■ What this task involves:
Copy each of the records exactly; leave nothing out.

■ Provided data:
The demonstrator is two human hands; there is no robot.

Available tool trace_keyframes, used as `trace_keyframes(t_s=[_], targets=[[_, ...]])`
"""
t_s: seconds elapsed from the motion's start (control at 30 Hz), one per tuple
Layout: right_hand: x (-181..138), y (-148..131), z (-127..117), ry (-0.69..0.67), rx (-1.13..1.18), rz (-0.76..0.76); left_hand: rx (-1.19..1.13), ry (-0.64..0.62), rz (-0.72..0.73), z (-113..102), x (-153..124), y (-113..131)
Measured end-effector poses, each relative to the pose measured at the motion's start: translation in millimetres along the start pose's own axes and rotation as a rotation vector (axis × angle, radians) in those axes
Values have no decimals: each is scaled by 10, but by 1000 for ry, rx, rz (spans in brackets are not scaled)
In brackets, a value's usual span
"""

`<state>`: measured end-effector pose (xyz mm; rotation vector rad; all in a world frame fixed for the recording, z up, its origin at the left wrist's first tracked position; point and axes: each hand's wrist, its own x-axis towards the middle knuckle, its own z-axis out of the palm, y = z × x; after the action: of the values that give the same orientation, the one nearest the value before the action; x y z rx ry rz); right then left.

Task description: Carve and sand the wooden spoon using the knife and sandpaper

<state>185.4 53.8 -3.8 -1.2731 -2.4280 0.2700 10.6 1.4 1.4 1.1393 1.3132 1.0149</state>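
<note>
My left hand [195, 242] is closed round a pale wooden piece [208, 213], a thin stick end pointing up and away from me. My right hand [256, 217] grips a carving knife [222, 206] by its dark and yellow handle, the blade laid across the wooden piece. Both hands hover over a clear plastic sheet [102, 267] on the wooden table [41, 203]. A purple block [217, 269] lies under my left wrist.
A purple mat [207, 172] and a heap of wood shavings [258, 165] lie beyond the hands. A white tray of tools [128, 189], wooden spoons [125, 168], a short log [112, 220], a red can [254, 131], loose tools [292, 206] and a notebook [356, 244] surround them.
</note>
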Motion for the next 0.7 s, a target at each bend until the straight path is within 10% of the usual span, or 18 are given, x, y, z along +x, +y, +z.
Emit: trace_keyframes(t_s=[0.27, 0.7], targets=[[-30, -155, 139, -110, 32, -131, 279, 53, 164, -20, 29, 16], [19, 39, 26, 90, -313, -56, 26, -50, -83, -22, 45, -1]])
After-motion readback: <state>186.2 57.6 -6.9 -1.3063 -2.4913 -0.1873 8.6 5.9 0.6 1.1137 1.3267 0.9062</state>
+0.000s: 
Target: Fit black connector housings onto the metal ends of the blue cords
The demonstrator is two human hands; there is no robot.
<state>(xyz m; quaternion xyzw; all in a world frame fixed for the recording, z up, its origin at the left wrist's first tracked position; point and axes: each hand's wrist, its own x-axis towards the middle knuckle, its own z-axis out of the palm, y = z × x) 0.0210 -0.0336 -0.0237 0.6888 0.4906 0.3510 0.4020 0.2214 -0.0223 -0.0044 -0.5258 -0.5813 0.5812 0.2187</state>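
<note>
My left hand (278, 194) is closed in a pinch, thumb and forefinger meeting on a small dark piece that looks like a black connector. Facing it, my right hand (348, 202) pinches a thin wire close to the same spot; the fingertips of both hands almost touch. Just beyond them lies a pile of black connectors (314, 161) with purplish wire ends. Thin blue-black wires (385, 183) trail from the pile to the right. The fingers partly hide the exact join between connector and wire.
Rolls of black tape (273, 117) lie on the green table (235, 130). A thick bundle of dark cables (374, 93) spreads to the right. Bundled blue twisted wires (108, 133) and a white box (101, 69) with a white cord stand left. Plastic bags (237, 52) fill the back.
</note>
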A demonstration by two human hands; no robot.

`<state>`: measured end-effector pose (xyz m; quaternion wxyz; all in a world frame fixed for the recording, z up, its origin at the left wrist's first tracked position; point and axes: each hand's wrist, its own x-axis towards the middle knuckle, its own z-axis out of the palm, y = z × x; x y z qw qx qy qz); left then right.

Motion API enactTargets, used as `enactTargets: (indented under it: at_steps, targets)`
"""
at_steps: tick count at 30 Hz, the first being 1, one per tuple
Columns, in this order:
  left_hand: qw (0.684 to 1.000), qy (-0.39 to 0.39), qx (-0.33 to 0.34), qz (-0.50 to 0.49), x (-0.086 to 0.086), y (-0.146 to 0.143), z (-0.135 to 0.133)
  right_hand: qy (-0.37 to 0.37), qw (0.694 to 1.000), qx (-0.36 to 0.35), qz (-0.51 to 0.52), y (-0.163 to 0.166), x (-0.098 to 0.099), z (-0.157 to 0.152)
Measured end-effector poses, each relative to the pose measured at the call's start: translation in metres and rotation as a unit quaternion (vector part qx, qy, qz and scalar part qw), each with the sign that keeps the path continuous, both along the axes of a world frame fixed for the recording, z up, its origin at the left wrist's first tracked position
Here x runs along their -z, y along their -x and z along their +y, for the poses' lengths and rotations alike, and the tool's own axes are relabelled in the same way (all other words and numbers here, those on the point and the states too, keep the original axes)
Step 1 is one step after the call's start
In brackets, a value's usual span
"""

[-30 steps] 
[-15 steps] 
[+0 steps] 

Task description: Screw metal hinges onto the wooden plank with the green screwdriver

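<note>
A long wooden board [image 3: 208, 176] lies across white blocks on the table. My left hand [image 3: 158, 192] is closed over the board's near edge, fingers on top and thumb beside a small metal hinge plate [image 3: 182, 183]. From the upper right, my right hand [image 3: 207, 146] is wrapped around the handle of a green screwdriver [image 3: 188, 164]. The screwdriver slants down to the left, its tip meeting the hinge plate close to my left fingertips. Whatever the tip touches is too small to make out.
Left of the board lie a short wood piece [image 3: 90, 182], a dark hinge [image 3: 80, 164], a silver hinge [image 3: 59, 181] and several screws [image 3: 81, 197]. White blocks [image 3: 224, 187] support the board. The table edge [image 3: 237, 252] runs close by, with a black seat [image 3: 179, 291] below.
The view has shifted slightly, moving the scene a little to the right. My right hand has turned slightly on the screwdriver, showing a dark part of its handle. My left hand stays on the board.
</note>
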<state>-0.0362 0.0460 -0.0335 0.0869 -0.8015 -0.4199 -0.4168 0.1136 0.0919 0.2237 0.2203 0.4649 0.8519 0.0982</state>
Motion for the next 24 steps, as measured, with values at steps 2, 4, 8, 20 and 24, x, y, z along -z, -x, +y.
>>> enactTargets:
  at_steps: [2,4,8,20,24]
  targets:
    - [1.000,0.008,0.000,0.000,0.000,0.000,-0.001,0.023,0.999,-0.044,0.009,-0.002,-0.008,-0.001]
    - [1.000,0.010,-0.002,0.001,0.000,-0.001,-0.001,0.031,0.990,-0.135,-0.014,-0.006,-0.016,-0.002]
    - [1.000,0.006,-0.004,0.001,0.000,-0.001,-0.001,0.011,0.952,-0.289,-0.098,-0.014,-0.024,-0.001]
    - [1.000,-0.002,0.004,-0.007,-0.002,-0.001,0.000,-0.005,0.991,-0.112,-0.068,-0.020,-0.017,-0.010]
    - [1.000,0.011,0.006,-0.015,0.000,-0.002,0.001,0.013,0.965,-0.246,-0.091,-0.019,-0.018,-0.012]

■ Solution to the exercise:
The demonstrator is two human hands; there is no robot.

Available tool trace_keyframes, used as `trace_keyframes(t_s=[_], targets=[[_, ...]])`
"""
t_s: seconds elapsed from the motion's start (control at 30 Hz), one per tuple
Layout: right_hand: x (-181..138), y (-148..131), z (-127..117), ry (-0.69..0.67), rx (-1.13..1.18), rz (-0.76..0.76); left_hand: rx (-1.19..1.13), ry (-0.64..0.62), rz (-0.72..0.73), z (-113..102), x (-153..124), y (-113..131)
Measured end-effector poses, each relative to the pose measured at the motion's start: translation in millimetres along the start pose's own axes and rotation as a rotation vector (axis × angle, radians) in those axes
Values have no decimals: each is scaled by 10, but by 1000 for ry, rx, rz (spans in brackets are not scaled)
In brackets, a value's usual span
"""

`<state>`: measured end-effector pose (xyz mm; rotation vector rad; all in a world frame fixed for the recording, z up, its origin at the left wrist's first tracked position; point and axes: each hand's wrist, its own x-axis towards the middle knuckle, its own z-axis out of the palm, y = z × x; after the action: of the values that give the same orientation, the one nearest the value before the action; x y z rx ry rz); right then left.

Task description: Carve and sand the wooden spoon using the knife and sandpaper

<state>185.4 53.8 -3.8 -1.2731 -2.4280 0.2700 10.6 1.4 1.4 1.1393 1.3132 1.0149</state>
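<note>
My left hand [195, 242] is closed round a pale wooden piece [208, 213], a thin stick end pointing up and away from me. My right hand [256, 217] grips a carving knife [222, 206] by its dark and yellow handle, the blade laid across the wooden piece. Both hands hover over a clear plastic sheet [102, 267] on the wooden table [41, 203]. A purple block [217, 269] lies under my left wrist.
A purple mat [207, 172] and a heap of wood shavings [258, 165] lie beyond the hands. A white tray of tools [128, 189], wooden spoons [125, 168], a short log [112, 220], a red can [254, 131], loose tools [292, 206] and a notebook [356, 244] surround them.
</note>
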Motion for the next 0.7 s, a target at each bend until the straight path is within 10% of the usual span, or 18 are given, x, y, z along +x, +y, +z.
Emit: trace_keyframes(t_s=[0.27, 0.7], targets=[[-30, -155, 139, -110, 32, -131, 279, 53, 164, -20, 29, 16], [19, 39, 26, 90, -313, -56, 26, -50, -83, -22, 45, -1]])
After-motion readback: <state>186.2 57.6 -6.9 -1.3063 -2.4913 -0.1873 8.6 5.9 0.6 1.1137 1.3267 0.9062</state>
+0.000s: 
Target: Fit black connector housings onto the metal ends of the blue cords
The demonstrator is two human hands; there is no robot.
<state>(xyz m; quaternion xyzw; all in a world frame fixed for the recording, z up, its origin at the left wrist's first tracked position; point and axes: each hand's wrist, its own x-axis towards the middle knuckle, its own z-axis out of the palm, y = z × x) 0.0210 -0.0336 -0.0237 0.6888 0.4906 0.3510 0.4020 0.2214 -0.0223 -0.0044 -0.5258 -0.5813 0.5812 0.2187</state>
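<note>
My left hand (278, 194) is closed in a pinch, thumb and forefinger meeting on a small dark piece that looks like a black connector. Facing it, my right hand (348, 202) pinches a thin wire close to the same spot; the fingertips of both hands almost touch. Just beyond them lies a pile of black connectors (314, 161) with purplish wire ends. Thin blue-black wires (385, 183) trail from the pile to the right. The fingers partly hide the exact join between connector and wire.
Rolls of black tape (273, 117) lie on the green table (235, 130). A thick bundle of dark cables (374, 93) spreads to the right. Bundled blue twisted wires (108, 133) and a white box (101, 69) with a white cord stand left. Plastic bags (237, 52) fill the back.
</note>
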A demonstration by two human hands; no robot.

`<state>`: measured end-effector pose (xyz m; quaternion wxyz; all in a world frame fixed for the recording, z up, its origin at the left wrist's first tracked position; point and axes: each hand's wrist, its own x-axis towards the middle knuckle, its own z-axis out of the palm, y = z × x; x y z qw qx qy qz); left then right.

Motion API enactTargets, used as `enactTargets: (indented under it: at_steps, targets)`
"""
at_steps: tick count at 30 Hz, the first being 1, one per tuple
Columns, in this order:
  left_hand: qw (0.684 to 1.000), qy (-0.39 to 0.39), qx (-0.33 to 0.34), qz (-0.50 to 0.49), x (-0.086 to 0.086), y (-0.146 to 0.143), z (-0.135 to 0.133)
  right_hand: qy (-0.37 to 0.37), qw (0.694 to 1.000), qx (-0.36 to 0.35), qz (-0.51 to 0.52), y (-0.163 to 0.166), x (-0.098 to 0.099), z (-0.157 to 0.152)
Measured end-effector poses, each relative to the pose measured at the call's start: translation in metres and rotation as a unit quaternion (vector part qx, qy, qz and scalar part qw), each with the sign that keeps the path continuous, both along the axes of a world frame fixed for the recording, z up, its origin at the left wrist's first tracked position
Here x runs along their -z, y along their -x and z along their +y, for the poses' lengths and rotations alike, and the tool's own axes are relabelled in the same way (all other words and numbers here, those on the point and the states too, keep the original axes)
Step 1 is one step after the call's start
In brackets, a value's usual span
"""

[-30 steps] 
[-15 steps] 
[+0 steps] 

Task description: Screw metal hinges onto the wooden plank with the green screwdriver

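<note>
A long wooden board [image 3: 208, 176] lies across white blocks on the table. My left hand [image 3: 158, 192] is closed over the board's near edge, fingers on top and thumb beside a small metal hinge plate [image 3: 182, 183]. From the upper right, my right hand [image 3: 207, 146] is wrapped around the handle of a green screwdriver [image 3: 188, 164]. The screwdriver slants down to the left, its tip meeting the hinge plate close to my left fingertips. Whatever the tip touches is too small to make out.
Left of the board lie a short wood piece [image 3: 90, 182], a dark hinge [image 3: 80, 164], a silver hinge [image 3: 59, 181] and several screws [image 3: 81, 197]. White blocks [image 3: 224, 187] support the board. The table edge [image 3: 237, 252] runs close by, with a black seat [image 3: 179, 291] below.
The view has shifted slightly, moving the scene a little to the right. My right hand has turned slightly on the screwdriver, showing a dark part of its handle. My left hand stays on the board.
</note>
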<state>-0.0362 0.0460 -0.0335 0.0869 -0.8015 -0.4199 -0.4168 0.1136 0.0919 0.2237 0.2203 0.4649 0.8519 0.0982</state>
Motion for the next 24 steps, as measured, with values at steps 2, 4, 8, 20 and 24, x, y, z along -z, -x, +y.
>>> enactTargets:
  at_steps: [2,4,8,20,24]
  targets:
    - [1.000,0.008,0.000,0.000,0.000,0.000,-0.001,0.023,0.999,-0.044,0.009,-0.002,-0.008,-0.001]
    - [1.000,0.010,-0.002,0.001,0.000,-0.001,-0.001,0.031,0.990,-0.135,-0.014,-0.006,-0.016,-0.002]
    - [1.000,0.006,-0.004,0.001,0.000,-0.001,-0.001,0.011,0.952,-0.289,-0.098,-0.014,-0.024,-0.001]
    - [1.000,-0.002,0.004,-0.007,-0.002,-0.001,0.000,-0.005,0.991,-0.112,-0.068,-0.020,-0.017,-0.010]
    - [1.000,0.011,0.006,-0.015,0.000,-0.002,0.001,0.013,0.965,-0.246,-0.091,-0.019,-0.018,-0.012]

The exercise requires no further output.